Hopefully, stories of the hospitality shown to Penn State fans in Tuscaloosa will continue to circulate so that situations like the ones Biscontini is concerned about can be avoided.

Student Mike Kaiserian is upset with the student ticketing policies.

Since the implementation of paperless ticketing for football games, there have been noticeably fewer people in the student section. On Friday afternoon, just a few hours before the 5 p.m. sale deadline, there were more than 150 tickets on sale for $69 and hundreds more for cheaper. And that’s before the $1.95 processing fee, and the $29 more it would cost to validate a guest ticket (that’s $99.95 for a guest).

The athletic department took a good step forward this year by moving the sale/exchange deadline back, but judging by attendance at the first few games this season, the system could probably still use tweaks so more students are able to make it inside. For what it's worth, yours truly bought a regular ticket this past week because the seats on the student exchange cost too much money.

Finally, Collegian columnist Jessica Uzar:

But looking up from the field last game, I noticed that our student section was not filling up. In fact, I’m not sure it ever entirely filled up.

At first, I was a little disappointed. But after thinking about it, I realized that half of those students were probably too drunk to attend the game and the other half were faithful friends making sure those drunks got to bed okay.

Is that an excuse for not attending the game? I don’t mind really. It was still an early season game (granted, not an easy game like we would’ve liked).

Aren’t we a school known for our football culture, including the sometimes heavy tailgating that is taking place outside?

Just my piece, but I think regardless of Penn State's tailgating reputation, the "best student section in college football" should be in the building at kick off.

Big East=TCU?

The New York Post is reporting that the Big East is looking into the possibility of adding Texas Christian to the struggling conference.

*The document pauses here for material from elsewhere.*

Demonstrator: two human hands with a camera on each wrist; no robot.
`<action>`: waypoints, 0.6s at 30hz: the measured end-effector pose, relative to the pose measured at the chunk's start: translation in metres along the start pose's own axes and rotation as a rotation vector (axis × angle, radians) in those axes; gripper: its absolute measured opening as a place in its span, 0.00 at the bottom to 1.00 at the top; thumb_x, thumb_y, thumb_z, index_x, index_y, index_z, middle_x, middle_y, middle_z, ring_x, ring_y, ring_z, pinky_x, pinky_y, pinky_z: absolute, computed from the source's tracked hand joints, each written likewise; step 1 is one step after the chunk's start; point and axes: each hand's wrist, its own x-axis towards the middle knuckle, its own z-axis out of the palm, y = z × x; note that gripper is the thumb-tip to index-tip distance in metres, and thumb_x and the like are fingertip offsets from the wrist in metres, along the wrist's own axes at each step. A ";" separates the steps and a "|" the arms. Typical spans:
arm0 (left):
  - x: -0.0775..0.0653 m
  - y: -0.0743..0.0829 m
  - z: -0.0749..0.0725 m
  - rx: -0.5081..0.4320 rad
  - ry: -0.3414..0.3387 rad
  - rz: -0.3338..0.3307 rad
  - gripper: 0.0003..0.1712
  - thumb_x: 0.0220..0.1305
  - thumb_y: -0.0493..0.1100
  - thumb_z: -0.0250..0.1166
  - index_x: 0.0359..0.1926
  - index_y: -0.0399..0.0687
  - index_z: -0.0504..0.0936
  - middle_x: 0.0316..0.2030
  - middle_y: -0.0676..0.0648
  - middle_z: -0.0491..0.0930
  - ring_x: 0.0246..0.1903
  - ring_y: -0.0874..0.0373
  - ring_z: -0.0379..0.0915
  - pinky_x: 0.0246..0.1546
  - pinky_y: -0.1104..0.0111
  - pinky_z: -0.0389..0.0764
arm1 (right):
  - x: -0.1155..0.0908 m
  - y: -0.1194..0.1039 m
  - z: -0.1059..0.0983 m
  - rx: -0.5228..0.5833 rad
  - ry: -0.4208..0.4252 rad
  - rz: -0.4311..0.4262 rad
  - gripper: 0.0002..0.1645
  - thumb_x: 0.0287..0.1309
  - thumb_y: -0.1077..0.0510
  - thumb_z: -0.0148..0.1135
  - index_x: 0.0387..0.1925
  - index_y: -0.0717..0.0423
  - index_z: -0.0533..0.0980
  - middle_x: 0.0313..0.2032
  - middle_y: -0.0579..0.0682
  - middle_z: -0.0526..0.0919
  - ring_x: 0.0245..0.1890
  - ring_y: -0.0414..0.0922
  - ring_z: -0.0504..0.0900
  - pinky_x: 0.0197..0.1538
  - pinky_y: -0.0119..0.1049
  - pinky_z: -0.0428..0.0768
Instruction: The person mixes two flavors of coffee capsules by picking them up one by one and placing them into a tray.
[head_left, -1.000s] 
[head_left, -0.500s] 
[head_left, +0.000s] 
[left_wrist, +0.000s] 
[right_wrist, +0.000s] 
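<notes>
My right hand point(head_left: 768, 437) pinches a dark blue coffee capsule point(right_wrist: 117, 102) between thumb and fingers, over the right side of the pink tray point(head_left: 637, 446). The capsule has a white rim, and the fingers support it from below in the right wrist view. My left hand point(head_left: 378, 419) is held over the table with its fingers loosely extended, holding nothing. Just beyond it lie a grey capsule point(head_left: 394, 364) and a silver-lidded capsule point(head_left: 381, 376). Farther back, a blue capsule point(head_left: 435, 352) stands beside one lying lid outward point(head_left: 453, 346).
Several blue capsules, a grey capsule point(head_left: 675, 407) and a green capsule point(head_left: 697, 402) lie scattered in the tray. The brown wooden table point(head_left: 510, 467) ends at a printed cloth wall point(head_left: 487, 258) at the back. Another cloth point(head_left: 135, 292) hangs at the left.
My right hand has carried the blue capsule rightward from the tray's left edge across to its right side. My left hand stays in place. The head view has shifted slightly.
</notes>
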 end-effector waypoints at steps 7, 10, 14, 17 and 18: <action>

Two sources said the TCU discussion developed recently. The school’s tradition, academics and recent success have lifted the university’s profile. TCU (4-0) is ranked fifth in the polls and many believe it is currently the best team in Texas.

One source stressed that there have been no meetings among Big East presidents or ADs to discuss membership. But that source also said expansion has altered the way conferences think. The fact that TCU hardly matches the Big East footprint is a tertiary concern.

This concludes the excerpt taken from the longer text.